TASK STATEMENT → What is needed is the exact text of each line in the listing below from the one with "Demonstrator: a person" up to and including the one with "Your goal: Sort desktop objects", and no pictures.

INFORMATION SHOWN →

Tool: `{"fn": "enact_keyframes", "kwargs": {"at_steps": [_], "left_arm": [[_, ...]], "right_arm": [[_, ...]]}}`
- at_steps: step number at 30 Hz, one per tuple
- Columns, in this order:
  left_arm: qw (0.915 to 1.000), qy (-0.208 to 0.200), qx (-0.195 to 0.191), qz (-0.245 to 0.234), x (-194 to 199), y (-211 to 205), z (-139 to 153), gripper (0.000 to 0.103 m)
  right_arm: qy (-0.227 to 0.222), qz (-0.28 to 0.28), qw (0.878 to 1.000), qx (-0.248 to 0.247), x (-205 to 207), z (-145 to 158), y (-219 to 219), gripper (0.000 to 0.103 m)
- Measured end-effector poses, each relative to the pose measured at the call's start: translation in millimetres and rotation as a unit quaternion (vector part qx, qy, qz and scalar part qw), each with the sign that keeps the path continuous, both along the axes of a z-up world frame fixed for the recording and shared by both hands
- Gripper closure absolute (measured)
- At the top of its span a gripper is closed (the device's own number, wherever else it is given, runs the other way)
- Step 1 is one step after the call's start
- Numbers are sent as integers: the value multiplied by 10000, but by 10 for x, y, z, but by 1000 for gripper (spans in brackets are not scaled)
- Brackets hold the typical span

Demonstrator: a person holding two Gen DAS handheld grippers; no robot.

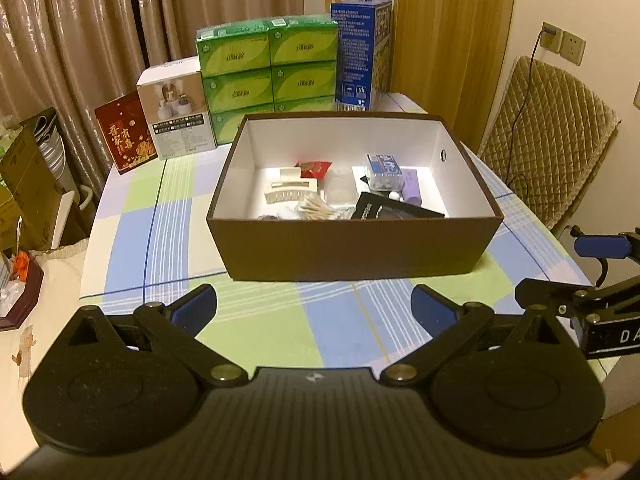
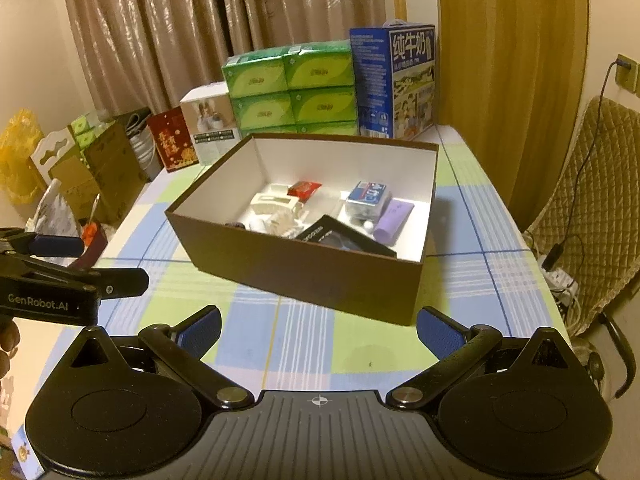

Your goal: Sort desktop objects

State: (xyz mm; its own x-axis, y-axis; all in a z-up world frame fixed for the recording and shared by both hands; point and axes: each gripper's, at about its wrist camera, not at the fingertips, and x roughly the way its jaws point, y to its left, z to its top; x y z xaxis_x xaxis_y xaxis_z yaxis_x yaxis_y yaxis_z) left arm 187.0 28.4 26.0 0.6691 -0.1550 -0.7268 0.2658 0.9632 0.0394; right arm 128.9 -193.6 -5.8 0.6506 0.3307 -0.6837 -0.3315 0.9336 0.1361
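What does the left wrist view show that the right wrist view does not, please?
Only the left wrist view shows the open right gripper from the side and the white wall sockets.

Only the right wrist view shows the open left gripper from the side, a yellow plastic bag and the picture side of the blue milk carton.

Both show the open brown cardboard box of small items on the checked tablecloth, the green tissue packs behind it, and the purple tube inside.
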Motion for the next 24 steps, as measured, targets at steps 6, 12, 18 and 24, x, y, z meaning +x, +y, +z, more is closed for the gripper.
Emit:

REPLY →
Demonstrator: a person holding two Gen DAS handheld grippers; no robot.


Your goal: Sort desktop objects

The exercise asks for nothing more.